(The data Opens)

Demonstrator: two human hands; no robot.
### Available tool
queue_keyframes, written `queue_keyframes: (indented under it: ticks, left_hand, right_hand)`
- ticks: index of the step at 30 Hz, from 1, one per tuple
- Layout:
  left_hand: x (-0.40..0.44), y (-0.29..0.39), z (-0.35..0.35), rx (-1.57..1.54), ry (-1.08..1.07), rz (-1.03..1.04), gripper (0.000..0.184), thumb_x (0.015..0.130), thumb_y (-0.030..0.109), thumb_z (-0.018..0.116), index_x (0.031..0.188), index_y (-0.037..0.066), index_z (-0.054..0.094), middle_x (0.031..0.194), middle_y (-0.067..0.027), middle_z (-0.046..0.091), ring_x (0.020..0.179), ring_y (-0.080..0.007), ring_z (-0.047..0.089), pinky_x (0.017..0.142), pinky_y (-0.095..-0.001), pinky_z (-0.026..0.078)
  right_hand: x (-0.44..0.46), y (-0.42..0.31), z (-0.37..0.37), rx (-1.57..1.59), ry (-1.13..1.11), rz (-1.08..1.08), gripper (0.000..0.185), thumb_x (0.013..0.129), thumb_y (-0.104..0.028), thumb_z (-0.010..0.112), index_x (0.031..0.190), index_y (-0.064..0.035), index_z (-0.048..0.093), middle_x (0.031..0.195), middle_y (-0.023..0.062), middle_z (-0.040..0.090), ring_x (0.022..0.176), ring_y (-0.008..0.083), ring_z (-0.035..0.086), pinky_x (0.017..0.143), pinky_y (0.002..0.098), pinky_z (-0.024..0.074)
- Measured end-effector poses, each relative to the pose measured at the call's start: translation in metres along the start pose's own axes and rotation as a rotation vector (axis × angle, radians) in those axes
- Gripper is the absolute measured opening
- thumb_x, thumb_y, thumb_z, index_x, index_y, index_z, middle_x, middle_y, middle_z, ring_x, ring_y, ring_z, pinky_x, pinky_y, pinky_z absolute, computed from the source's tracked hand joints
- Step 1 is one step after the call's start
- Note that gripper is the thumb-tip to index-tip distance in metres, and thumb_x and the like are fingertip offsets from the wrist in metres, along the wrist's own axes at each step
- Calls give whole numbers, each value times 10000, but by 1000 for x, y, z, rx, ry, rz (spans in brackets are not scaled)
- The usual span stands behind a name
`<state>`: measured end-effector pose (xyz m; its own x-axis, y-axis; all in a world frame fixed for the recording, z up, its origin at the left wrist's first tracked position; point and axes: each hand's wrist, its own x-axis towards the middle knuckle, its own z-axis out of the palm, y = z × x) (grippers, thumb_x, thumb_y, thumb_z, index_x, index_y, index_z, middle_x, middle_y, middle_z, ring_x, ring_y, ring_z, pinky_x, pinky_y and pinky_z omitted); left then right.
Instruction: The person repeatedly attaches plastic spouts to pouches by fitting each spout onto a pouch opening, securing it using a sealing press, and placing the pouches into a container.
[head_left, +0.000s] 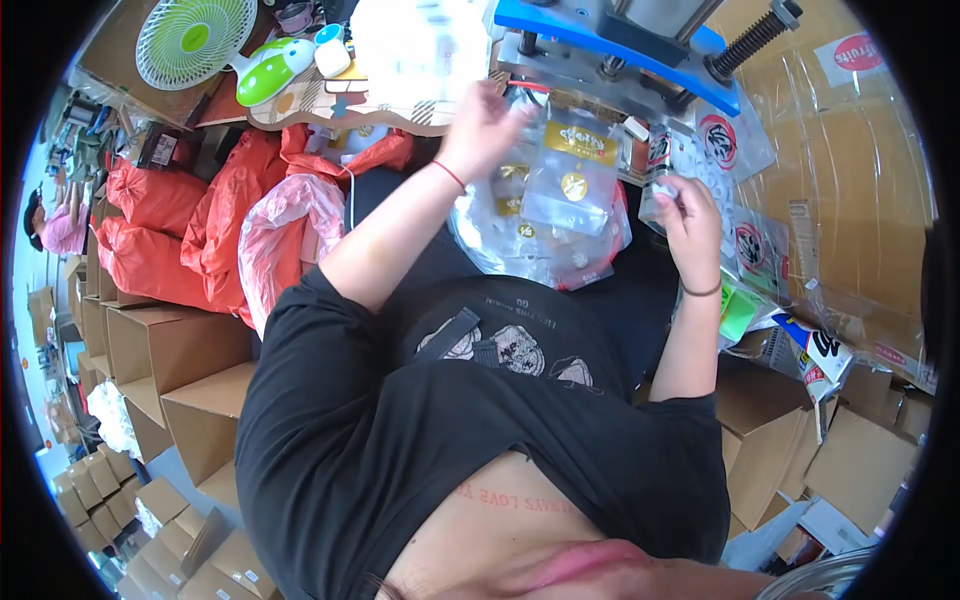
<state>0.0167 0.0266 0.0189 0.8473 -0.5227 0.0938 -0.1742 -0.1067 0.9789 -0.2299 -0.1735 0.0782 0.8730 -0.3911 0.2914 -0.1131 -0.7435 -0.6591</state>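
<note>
My left hand (484, 132), with a red string at the wrist, is raised by the blue-edged metal press (640, 45). Its blurred fingers are pinched together on something small and pale that I cannot make out. Just beyond them lies a red-rimmed opening (528, 87). Clear plastic bags with gold labels (568, 185) lie between my hands, over a large clear bag (485, 235) of pale pieces at my lap. My right hand (690, 222) is closed at the fingertips around something small and whitish, beside a clear cylinder with black print (657, 150).
Red plastic bags (160, 200) and open cardboard boxes (180, 350) stand at the left. A green-white fan (197, 38) is at the upper left. A large taped carton (850, 150) and printed packets (755, 245) are at the right. Another person (65, 225) is far left.
</note>
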Motion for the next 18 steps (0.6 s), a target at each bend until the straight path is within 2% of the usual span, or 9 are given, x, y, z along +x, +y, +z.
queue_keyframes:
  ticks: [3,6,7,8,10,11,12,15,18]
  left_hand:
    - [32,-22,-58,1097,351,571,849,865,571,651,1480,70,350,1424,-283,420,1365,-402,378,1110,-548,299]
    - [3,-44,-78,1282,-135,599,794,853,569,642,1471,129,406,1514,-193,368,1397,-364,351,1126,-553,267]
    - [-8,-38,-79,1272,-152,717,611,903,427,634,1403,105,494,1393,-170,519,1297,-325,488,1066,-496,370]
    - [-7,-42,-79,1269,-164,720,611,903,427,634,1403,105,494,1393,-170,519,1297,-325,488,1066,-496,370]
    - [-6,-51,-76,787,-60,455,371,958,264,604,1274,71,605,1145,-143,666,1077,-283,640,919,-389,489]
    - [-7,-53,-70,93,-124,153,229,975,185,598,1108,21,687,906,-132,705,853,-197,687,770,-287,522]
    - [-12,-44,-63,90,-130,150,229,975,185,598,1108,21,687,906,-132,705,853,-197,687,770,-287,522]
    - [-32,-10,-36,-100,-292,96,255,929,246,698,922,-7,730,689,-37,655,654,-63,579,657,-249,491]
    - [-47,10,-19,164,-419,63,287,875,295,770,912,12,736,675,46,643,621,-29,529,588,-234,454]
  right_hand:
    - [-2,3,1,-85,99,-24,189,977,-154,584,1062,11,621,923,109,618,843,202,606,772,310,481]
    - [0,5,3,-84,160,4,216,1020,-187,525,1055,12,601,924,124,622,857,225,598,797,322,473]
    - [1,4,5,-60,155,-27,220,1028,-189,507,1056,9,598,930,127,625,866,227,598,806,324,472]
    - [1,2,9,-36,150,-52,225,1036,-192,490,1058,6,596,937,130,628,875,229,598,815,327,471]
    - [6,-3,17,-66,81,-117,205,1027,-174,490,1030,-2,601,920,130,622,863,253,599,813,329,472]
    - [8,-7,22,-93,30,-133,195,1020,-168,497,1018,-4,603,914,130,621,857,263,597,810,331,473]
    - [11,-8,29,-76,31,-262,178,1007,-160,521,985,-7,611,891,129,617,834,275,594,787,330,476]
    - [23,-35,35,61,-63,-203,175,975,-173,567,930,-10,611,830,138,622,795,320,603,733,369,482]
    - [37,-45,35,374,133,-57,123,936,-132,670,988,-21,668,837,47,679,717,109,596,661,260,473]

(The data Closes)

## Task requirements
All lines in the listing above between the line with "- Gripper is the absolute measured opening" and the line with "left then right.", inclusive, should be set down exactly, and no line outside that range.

## Reply
- Gripper is the absolute measured opening
- thumb_x, thumb_y, thumb_z, index_x, index_y, index_z, middle_x, middle_y, middle_z, ring_x, ring_y, ring_z, pinky_x, pinky_y, pinky_z absolute, computed from the source's tracked hand joints
- Step 1 is one step after the call's start
- Note that gripper is the thumb-tip to index-tip distance in metres, and thumb_x and the like are fingertip offsets from the wrist in metres, along the wrist's own axes at each step
- Calls give whole numbers, each value times 10000, but by 1000 for x, y, z, rx, ry, rz (spans in brackets are not scaled)
- The usual span stands behind a name
`<state>`: measured end-effector pose (xyz m; its own x-axis, y-axis; all in a world frame fixed for the recording, z up, its origin at the left wrist's first tracked position; point and axes: each hand's wrist, its own x-axis towards the middle knuckle, its own z-axis out of the palm, y = z × x) (grippers, thumb_x, thumb_y, thumb_z, index_x, index_y, index_z, middle_x, middle_y, middle_z, ring_x, ring_y, ring_z, pinky_x, pinky_y and pinky_z omitted); left then right.

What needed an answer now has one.